Elena Panaritis (Έλενα Παναρίτη) is an economist, social entrepreneur, and former politician known for her work in institutional economics and property rights reform. She was a member of the Greek Parliament and held advisory roles at the World Bank, where she developed models to integrate informal economies into the formal market, notably in Peru. As the founder of Thought for Action (T4Action), Panaritis advocates for policies that foster economic inclusion and institutional transparency in developing and distressed economies.

==Early life and studies==
Elena Panaritis was born in Athens, Greece. She studied Economics at the American College of Greece, graduating with a BA in 1989, and went on to the University of Bologna Italy, to get her Master's in International Economics, in 1990. In 1992, she received a Master's in International Economics and European Studies from Johns Hopkins University's School of Advanced International Studies and in 2003 a Master's in Business Administration from INSEAD.

During her studies, Panaritis focused on economic theory, international finance, and institutional economics, fields that would later form the backbone of her work on property rights and economic reform. Her education at Johns Hopkins exposed her to global perspectives on economic policy, sparking her interest in using economic tools to address the structural causes of poverty and development.

==World Bank==
Panaritis started working in the World Bank, Washington, DC, in 1991, as a regional analyst. As the bank's Deputy Country Officer for Peru, she supervised the state's privatization and debt restructuring programs. She also assisted in the drafting of conditions agreed with Latin American countries, such as Brazil, Peru, and Venezuela, for structural adjustment lending, fiscal adjustments and privatization.
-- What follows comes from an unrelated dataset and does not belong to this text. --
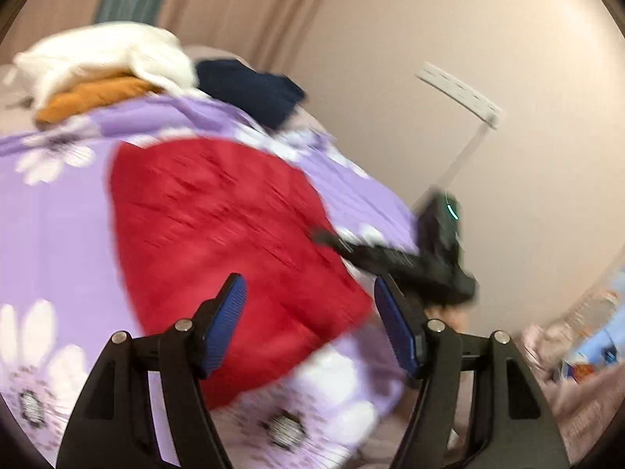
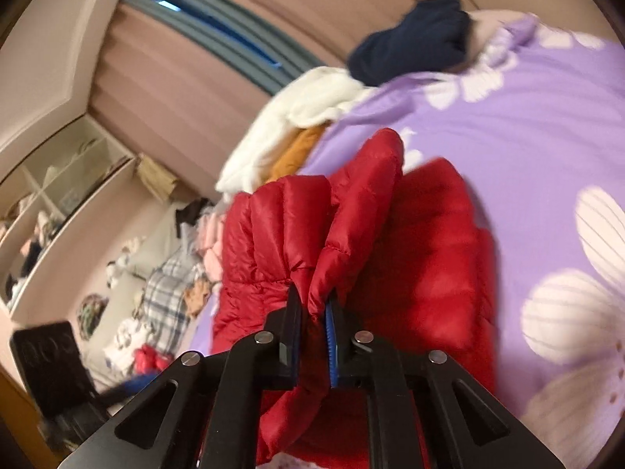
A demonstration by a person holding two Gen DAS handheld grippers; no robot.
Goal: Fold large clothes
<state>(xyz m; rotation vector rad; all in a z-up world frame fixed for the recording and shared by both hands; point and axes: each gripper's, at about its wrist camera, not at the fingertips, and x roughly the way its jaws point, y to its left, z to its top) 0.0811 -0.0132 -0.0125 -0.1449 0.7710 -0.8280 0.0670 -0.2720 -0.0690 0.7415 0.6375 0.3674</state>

As a Public/Private Sector Management Specialist at the World Bank, Panaritis worked, among other programs, on the property rights reforms in the Philippines, and on judicial reforms in Trinidad and Tobago, and designed the conditions for a $100 million loan to Morocco.

==Academia==
Since 2001, Panaritis has been a visiting lecturer at the Wharton School of the University of Pennsylvania on the subject of housing rights.

==Politics==
The moderate socialist PASOK party nominated Panaritis in an electable position in its candidates lists for the 2009 general elections, and she was elected member of the Greek Parliament on 4 October 2009. She was not a candidate in the 2012 general election, in which PASOK lost some 30 percentage points in the voting.

In May 2015, during the still ongoing Greek financial crisis, then Minister of Finance Yanis Varoufakis appointed Panaritis as Greece's representative to the International Monetary Fund. Her appointment drew criticism from members of the government and the ruling Syriza party and on 1 June 2015 she resigned from the position.

==Author==
She has written numerous books and articles on economics.